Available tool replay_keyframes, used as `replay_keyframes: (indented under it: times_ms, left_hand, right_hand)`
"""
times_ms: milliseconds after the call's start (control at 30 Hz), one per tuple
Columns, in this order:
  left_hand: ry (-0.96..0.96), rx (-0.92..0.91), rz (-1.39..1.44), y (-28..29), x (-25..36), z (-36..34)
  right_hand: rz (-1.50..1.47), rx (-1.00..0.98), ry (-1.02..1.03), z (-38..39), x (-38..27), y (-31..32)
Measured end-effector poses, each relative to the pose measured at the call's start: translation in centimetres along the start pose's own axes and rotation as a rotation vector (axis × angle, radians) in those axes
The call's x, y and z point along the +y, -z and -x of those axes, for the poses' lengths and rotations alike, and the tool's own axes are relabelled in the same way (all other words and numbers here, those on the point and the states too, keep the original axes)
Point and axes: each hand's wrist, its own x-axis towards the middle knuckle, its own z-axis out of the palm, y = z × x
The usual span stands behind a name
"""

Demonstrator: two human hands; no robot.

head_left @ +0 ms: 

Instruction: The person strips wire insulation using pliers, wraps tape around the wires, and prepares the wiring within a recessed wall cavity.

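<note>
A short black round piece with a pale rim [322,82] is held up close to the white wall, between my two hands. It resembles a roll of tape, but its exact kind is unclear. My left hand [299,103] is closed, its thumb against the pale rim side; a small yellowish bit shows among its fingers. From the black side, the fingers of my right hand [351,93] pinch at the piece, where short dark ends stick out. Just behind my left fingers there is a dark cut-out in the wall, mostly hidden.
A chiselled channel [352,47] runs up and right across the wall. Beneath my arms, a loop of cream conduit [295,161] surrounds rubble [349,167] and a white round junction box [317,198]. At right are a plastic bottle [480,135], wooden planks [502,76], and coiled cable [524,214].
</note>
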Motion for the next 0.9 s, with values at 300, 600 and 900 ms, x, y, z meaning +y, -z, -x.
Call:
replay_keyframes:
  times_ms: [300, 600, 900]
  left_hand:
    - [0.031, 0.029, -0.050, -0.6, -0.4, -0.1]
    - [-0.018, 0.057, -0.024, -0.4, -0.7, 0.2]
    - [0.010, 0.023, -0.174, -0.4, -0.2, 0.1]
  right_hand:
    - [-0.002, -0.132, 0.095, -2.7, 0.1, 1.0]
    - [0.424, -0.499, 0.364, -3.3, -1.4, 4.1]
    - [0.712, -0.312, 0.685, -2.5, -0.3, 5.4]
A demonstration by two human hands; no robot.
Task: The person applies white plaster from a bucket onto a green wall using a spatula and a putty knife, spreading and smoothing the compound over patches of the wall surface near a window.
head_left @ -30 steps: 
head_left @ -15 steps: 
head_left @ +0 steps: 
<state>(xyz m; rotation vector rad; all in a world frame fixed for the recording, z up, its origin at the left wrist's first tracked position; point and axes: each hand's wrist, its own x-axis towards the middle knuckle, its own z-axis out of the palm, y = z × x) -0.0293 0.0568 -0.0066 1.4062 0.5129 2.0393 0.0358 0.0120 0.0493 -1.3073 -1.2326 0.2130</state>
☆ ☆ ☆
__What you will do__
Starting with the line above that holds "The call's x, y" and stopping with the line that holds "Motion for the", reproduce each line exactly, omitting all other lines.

__Solution to this problem__
The call's x, y and z point along the +y, -z and -x of those axes, for the poses' lengths and rotations alike, and the tool's own axes are relabelled in the same way (all other words and numbers here, those on the point and the states too, keep the original axes)
Point and axes: each hand's wrist, its own x-axis towards the middle knuckle, its own z-axis out of the palm, y = z × x
The usual span stands behind a name
"""

Demonstrator: two human hands; no robot.

head_left @ +0 ms: 

Instruction: The person strips wire insulation using pliers, wraps tape around the wires, and prepares the wiring within a recessed wall cavity.

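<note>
A short black round piece with a pale rim [322,82] is held up close to the white wall, between my two hands. It resembles a roll of tape, but its exact kind is unclear. My left hand [299,103] is closed, its thumb against the pale rim side; a small yellowish bit shows among its fingers. From the black side, the fingers of my right hand [351,93] pinch at the piece, where short dark ends stick out. Just behind my left fingers there is a dark cut-out in the wall, mostly hidden.
A chiselled channel [352,47] runs up and right across the wall. Beneath my arms, a loop of cream conduit [295,161] surrounds rubble [349,167] and a white round junction box [317,198]. At right are a plastic bottle [480,135], wooden planks [502,76], and coiled cable [524,214].
</note>
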Motion for the next 0.9 s, with values at 300, 600 and 900 ms, x, y, z meaning +y, -z, -x.

Above is the complete output.